Aim of the task: Line by line, output everything from the one that contains "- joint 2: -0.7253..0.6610" through the end of the material below, exactly as written and with no pictures.

Supplied data:

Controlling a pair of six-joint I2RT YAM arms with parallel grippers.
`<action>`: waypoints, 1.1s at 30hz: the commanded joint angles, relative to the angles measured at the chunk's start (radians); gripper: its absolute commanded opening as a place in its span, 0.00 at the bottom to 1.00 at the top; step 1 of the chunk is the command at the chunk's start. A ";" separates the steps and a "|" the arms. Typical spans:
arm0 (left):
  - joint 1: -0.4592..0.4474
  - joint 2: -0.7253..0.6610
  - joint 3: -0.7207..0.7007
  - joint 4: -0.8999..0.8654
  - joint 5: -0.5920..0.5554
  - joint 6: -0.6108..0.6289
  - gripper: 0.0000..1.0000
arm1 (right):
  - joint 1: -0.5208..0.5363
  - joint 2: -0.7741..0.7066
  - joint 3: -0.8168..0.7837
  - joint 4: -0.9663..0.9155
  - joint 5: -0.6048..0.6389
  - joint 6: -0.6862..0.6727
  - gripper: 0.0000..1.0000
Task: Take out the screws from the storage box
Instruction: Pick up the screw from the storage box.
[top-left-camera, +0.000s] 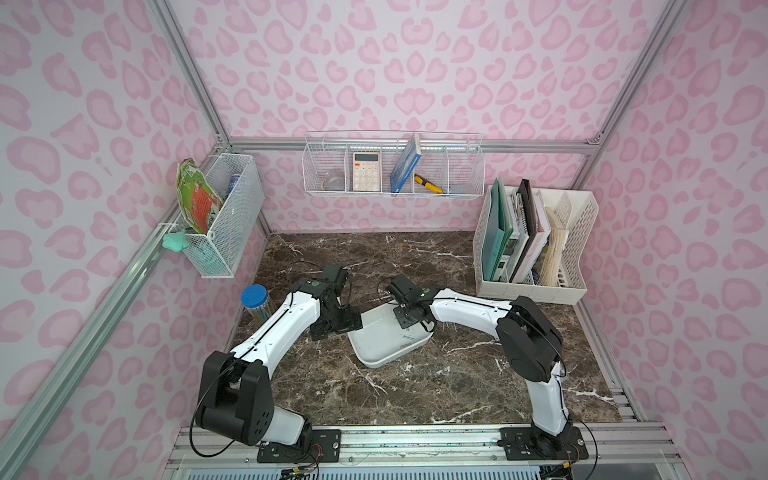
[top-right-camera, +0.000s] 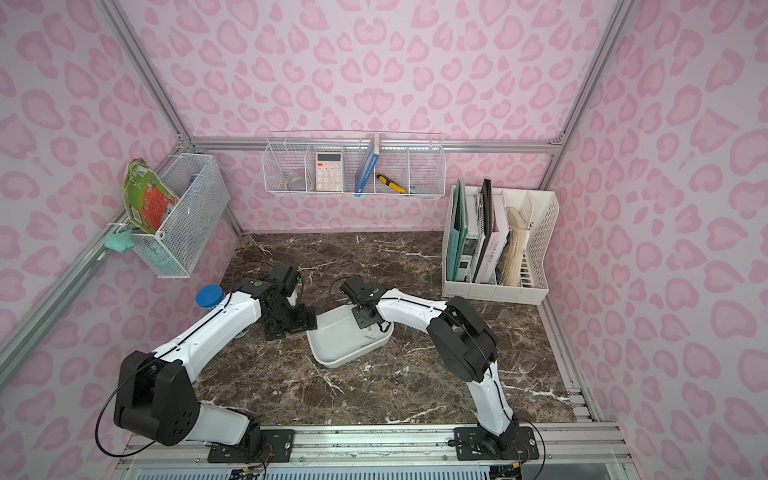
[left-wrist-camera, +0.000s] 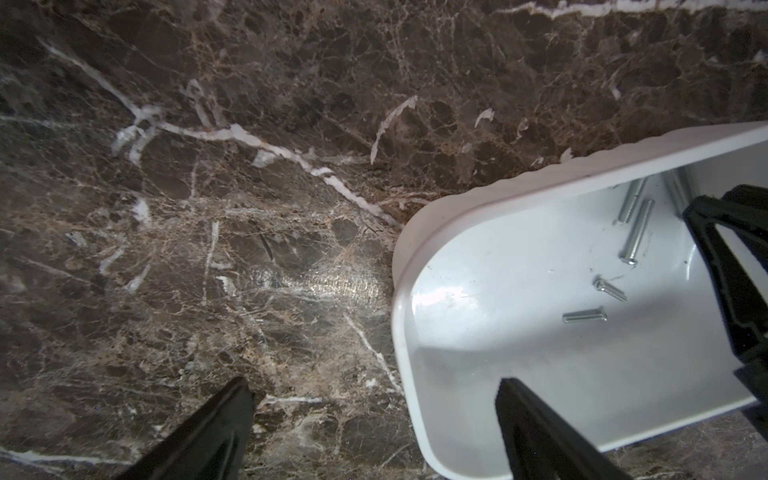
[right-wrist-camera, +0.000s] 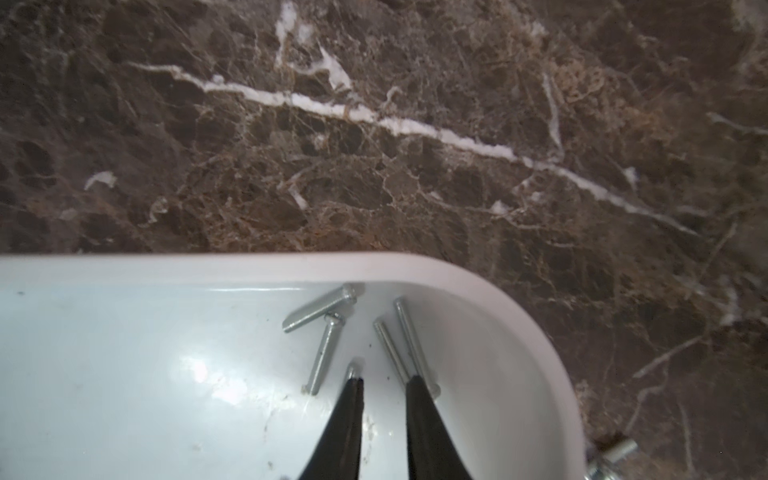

Task response:
  - joint 2: -0.7253..0.6610
  - joint 3: -0.7207..0.7007
  - joint 4: -0.8999..0.8654
  - joint 5: -0.5920..0.5554
  - joint 6: -0.6108..0.6289
  - gripper: 0.0000..1.0000
arm1 (right):
  - joint 1: -0.5208..0.5363
  - joint 2: -0.7741..0.7066
  - joint 3: -0.8168..0.7837
  - joint 4: -0.9663..0.9155
  - joint 5: -0.6048..0.6389
  - joint 6: -0.6862..0.6727
  - gripper: 0.0000..1.0000
Task: Take out the screws from the storage box
Instruction: Pick up the screw from the storage box.
[top-left-camera, +0.000s] 
[top-right-camera, +0.000s] 
[left-wrist-camera, +0.000s] 
[right-wrist-camera, +0.000s] 

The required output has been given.